Sunday, January 17, 2010

"Aphorizing public menaces"

From Thomas Bernhard, The Loser (the protagonist is speaking of his dead friend Wertheimer, whose suicide is obliquely prompted by the revelation that besides the perfection of Glenn Gould's performance of the Goldberg Variations it is not worth playing the piano at all - the "I thought" is the tag that keeps the narrative firmly grounded in the speaker's ruminations):
He was an aphorism writer, there are countless aphorisms of his, I thought, one can assume he destroyed them, I write aphorisms, he said over and over, I thought, that is a minor art of the intellectual asthma from which certain people, above all in France, have lived and still live, so-called half philosophers for nurses' night tables, I could also say calendar philosophers for everybody and anybody, whose sayings eventually find their way onto the walls of every dentist's waiting room; the so-called depressing ones are, like the so-called cheerful ones, equally disgusting. But I haven't been able to get rid of my habit of writing aphorisms, in the end I'm afraid I will have written millions of them, he said, I thought, and I'd be well advised to start destroying them since I don't plan to have the walls of every dentist's office and church papered with them one day, as they are now with Goethe, Lichtenberg and comrades, he said, I thought. Since I wasn't born to be a philosopher I turned myself into an aphorist, not entirely unconsciously I must say, turned myself into one of those disgusting tagalongs of philosophy who exist by the thousands, he said, I thought. To produce a huge effect with tiny ideas and deceive mankind, he said, I thought. In reality I'm nothing other than one of those aphorizing public menaces who, in their boundless unscrupulousness and impudence, tag along behind philosophers like horseflies behind a horse, he said, I thought.
(I did not find this one nearly as compelling as Wittgenstein's Nephew, but wonder how much of that might have been due to different translators - but no, the other book is funnier, sharper...)

Truth

Bob Cornwell interviews Peter Temple about his new book Truth, which will appear in the US in May (but you can get The Broken Shore right now...):
BC: You talked about your occasional disagreement with your Australian publisher over your paring down of the prose style. Was the occasional compromise required?
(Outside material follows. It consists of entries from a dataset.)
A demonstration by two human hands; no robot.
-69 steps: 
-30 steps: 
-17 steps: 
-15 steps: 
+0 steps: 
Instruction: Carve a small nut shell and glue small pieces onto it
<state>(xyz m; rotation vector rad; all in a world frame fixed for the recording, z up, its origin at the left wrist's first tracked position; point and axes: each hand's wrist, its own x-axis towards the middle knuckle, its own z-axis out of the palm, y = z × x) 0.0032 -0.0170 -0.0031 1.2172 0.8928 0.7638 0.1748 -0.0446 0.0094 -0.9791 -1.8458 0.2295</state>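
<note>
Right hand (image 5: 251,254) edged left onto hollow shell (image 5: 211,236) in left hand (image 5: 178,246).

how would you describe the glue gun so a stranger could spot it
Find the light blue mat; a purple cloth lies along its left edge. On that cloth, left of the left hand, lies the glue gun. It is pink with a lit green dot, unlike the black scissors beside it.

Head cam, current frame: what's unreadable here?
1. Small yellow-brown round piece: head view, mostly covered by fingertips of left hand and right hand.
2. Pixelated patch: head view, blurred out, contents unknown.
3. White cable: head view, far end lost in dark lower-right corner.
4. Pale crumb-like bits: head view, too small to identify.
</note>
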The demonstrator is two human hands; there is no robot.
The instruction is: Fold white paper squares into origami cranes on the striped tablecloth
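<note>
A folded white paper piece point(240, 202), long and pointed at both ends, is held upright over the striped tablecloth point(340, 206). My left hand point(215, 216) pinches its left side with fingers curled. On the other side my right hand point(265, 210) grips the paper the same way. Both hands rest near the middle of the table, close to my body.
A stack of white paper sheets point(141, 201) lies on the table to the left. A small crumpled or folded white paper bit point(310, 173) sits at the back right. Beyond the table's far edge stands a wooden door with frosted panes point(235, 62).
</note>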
PT: If you trust an editor then you must take the person's concerns seriously. There are very few trustable editors, as there are very few good mechanics. I am at the mercy of two excellent practitioners, Michael Heyward and Penny Hueston [at Text Publishing, Temple’s Australian publishers]. They would have made good jockeys: strong in the upper body, in the habit of walking the track before the race to get a feel for the going. When told by one or both of them that the reader would never make sense of something unless I was more explicit, I sometimes gave way.
................................Reluctantly. They turned out to be right most of the time.
(Link courtesy of Sarah.)

January ploys redux

I have a desk in Cayman! (Thanks, Brent!)

On a related note, I'm speaking about the bread and butter of the novel on Tuesday, Feb. 9 at 4:30 to the eighteenth- and nineteenth-century colloquium of Princeton's English Department - stop by and say hello if you are in that neck of the woods...

January ploys

Grand Cayman has a truly excellent bookstore called Books & Books, but prices are high and it is simply not an acceptable way to replenish the light reading supply. Yesterday I set foot for the first time in a most amazing alternative, the Cayman Humane Society "Book Loft". It is a collection of books almost perfectly tailored to my light reading needs, as it is overwhelmingly books people have brought here on holiday and not wanted to take away with them again, with a strong British-Canadian-Australian bent rather than centrally USian so that there are lots of things I have not already picked up in US airport bookstores.

This is the first haul, but I am very certain the place will be the source of a good ongoing flow of light reading:

Meanwhile when I get back to New York a week from now I have some massive library-book-returning and office-unpacking to do - I have this awful situation in my office in which I never unpacked when I first moved in last year, it has become in my mind a task of monumental proportions, but I am just going to buy a box of contractor-strength trash bags and go in and ruthlessly purge....

Sunday miscellany

Werner Herzog was once shot by an "insignificant bullet."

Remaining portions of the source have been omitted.